_Work instructions_: Draw out every line with the word "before" from the listing below.

Records provided Block Start

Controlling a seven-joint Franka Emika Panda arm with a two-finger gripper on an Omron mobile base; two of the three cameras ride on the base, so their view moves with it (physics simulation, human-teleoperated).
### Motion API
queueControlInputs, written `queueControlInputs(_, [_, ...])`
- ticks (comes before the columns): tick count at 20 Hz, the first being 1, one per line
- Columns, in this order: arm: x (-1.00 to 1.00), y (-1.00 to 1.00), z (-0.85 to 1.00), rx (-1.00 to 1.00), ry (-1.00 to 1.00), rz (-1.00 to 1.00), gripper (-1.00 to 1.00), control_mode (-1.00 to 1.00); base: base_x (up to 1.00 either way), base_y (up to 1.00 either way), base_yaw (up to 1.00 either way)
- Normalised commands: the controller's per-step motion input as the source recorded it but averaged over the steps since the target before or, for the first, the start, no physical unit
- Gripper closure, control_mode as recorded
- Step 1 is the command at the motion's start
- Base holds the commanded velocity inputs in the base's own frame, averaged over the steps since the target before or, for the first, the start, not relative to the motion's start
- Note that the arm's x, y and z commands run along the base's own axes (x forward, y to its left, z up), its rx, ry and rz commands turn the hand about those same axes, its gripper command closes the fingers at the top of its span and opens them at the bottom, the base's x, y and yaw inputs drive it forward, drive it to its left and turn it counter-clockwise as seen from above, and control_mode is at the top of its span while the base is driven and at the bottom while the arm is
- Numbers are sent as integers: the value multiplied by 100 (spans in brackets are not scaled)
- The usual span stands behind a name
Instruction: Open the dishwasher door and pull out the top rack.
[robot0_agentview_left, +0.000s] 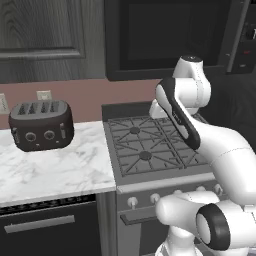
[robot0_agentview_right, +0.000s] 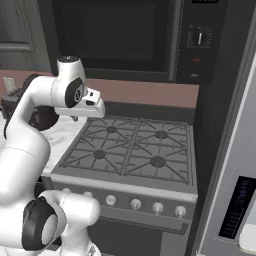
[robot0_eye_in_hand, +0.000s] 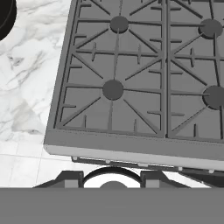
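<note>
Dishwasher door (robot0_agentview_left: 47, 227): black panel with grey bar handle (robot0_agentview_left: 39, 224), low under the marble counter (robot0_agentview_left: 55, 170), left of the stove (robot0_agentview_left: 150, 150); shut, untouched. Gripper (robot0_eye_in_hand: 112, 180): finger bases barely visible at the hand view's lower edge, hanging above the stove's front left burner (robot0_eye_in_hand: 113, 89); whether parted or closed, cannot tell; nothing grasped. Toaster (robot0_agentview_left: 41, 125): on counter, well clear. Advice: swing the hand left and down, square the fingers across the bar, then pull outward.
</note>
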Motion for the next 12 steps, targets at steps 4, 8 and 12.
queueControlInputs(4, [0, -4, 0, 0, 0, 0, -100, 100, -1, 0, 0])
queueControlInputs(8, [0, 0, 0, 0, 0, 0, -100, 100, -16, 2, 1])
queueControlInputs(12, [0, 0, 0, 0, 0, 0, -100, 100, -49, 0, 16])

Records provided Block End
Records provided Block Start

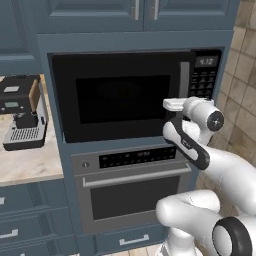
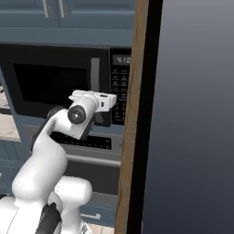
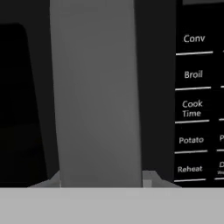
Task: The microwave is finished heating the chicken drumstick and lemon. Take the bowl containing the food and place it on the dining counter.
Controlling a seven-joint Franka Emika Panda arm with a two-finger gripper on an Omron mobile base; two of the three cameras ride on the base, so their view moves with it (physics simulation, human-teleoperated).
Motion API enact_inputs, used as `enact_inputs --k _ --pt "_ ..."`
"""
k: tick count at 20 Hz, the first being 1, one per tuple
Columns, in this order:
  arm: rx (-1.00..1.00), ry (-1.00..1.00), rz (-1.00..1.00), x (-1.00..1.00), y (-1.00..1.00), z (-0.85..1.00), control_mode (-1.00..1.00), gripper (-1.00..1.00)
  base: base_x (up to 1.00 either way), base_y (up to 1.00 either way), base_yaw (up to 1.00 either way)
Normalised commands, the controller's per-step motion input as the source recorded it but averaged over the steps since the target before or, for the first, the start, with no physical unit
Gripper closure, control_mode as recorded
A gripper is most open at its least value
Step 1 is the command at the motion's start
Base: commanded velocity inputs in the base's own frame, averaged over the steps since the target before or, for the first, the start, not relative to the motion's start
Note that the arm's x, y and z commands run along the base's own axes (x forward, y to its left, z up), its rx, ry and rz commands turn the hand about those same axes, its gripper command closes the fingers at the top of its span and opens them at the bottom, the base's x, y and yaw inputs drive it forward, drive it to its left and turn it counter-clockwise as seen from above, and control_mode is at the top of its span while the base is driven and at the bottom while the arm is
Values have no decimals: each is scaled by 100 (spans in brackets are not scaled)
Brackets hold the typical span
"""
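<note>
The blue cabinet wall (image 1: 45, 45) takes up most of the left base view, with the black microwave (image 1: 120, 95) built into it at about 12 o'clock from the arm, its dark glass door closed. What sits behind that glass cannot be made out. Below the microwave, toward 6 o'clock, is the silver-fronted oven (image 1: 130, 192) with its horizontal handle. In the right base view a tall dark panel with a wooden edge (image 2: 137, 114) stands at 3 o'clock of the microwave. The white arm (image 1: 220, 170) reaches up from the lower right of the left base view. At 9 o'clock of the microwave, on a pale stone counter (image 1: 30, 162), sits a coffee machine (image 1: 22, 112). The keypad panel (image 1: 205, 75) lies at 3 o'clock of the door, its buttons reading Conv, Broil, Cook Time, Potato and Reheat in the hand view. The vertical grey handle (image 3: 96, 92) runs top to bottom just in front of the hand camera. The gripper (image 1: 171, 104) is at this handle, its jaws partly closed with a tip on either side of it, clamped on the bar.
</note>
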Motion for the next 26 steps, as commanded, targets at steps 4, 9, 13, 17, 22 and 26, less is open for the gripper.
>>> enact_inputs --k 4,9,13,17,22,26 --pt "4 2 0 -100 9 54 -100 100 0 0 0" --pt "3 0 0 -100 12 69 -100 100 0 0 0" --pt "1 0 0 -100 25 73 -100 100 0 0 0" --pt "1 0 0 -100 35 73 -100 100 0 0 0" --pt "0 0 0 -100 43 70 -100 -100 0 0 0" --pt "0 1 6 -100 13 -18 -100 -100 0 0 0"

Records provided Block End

_Result for this task_:
- ticks (comes before the columns): tick count at 20 Hz, the first being 1, one per line
- Normalised commands: the controller's per-step motion input as the source recorded it but averaged over the steps since the target before or, for the first, the start, no physical unit
- Base holds the commanded velocity inputs in the base's own frame, averaged over the steps since the target before or, for the first, the start, not relative to the motion's start
Normalised commands, the controller's per-step motion input as the source recorded it but averaged over the steps since the target before or, for the first, the start, with no physical unit
Base: commanded velocity inputs in the base's own frame, averaged over the steps since the target before or, for the first, the start, not relative to the motion's start

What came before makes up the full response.